Overspeed
Veteran
- Jun 27, 2011
- 3,245
- 1,065
Very good Bob. But there is one thing that caught my attention since I hired in 1984. The B-Scale. I was initiated in the 1983 cintract and why were union members so set on cutting the throat of the unhired? Was this one of Ed Wilson's gains?
After several years of reeling from the twin setbacks to labor unions - Reagan initiated the union busting with PATCO strike as well as deregulation under Carter - Crandall proposed his growth plan. Convinced the investors to given up dividends to invest in the airline and then leaned on the unions to accept lower labor cost deals. He wanted a new lower wage scale and to help fund the growth plan. With the assault on labor at Texas Air/CAL and Reagan showing the way with PATCO firings, Crandall had negotiated deals to replace the mechanics at AA with contract labor. Stations throughout line maintenance had rollaways with tools in the hangars locked up for the scab mechanics.
The TWU had two options, take on the company and strike or send the deal out for a vote and let the members decide. The members took the deal and AA did grow. In fact by the early 1990s AA had become the largest airline and the B scale was gone.

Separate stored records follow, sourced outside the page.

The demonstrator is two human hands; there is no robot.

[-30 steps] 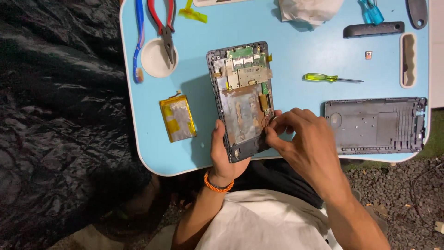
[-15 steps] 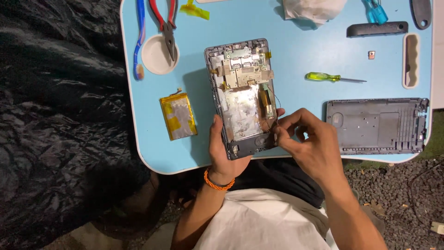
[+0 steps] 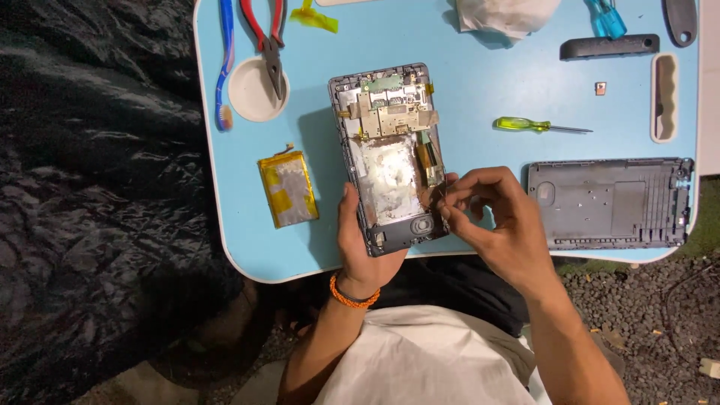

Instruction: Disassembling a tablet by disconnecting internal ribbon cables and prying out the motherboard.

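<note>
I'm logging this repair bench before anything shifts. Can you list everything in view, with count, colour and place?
opened phone: 1, grey frame with its boards bare, table centre
battery: 1, silver and yellow, left of the phone
back cover: 1, dark grey, right side
screwdriver: 1, yellow-green handle, right of the phone
pliers: 1, red handles, top left
round dish: 1, white, under the pliers' tip
toothbrush: 1, blue, far left
table: 1, light blue
wristband: 1, orange, left wrist
left hand: holds the phone's lower end
right hand: fingertips pinched at the phone's right edge
</note>
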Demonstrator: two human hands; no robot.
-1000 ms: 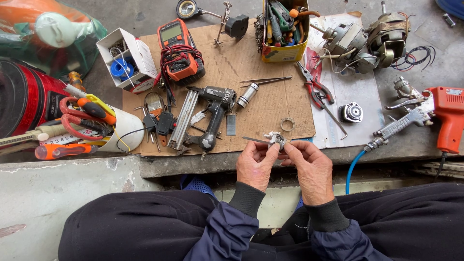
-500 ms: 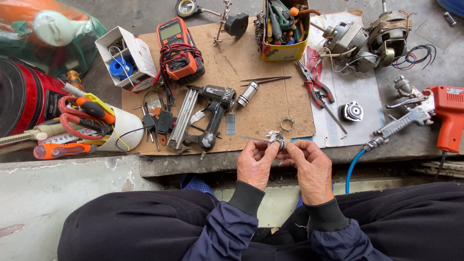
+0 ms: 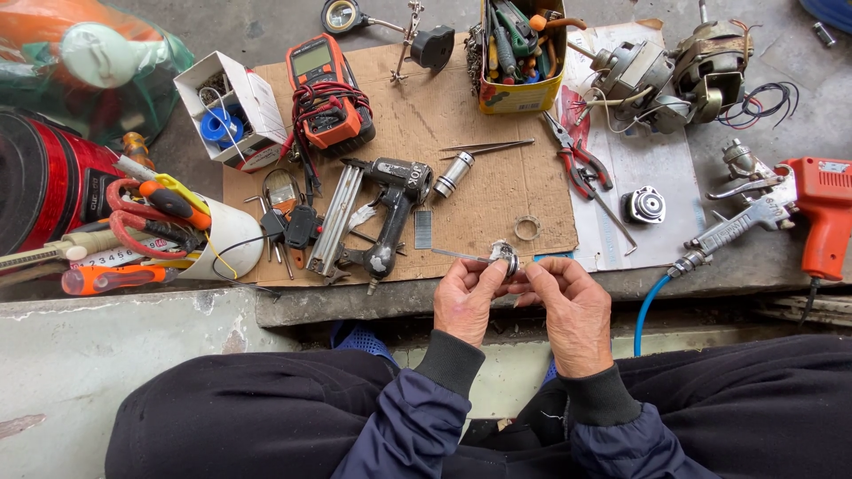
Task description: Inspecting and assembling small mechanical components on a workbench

Of course we could have taken Crandall on and maybe we could have led the way and started the outsourcing ball rolling before AMFA at NWA. But fortunately that did not happen and EAL, NWA, UAL, US, CAL, DL, and SW all get to lay claim the title of industry leaders in outsourcing hard working union members jobs and the TWU gets labelled as rollovers.
I give you 25,000 plus reasons of how Bob's take 'em on or take 'em down strategy works. They are the unemployed or low paid mechanics that paid the price of impulsive and misguided leadership.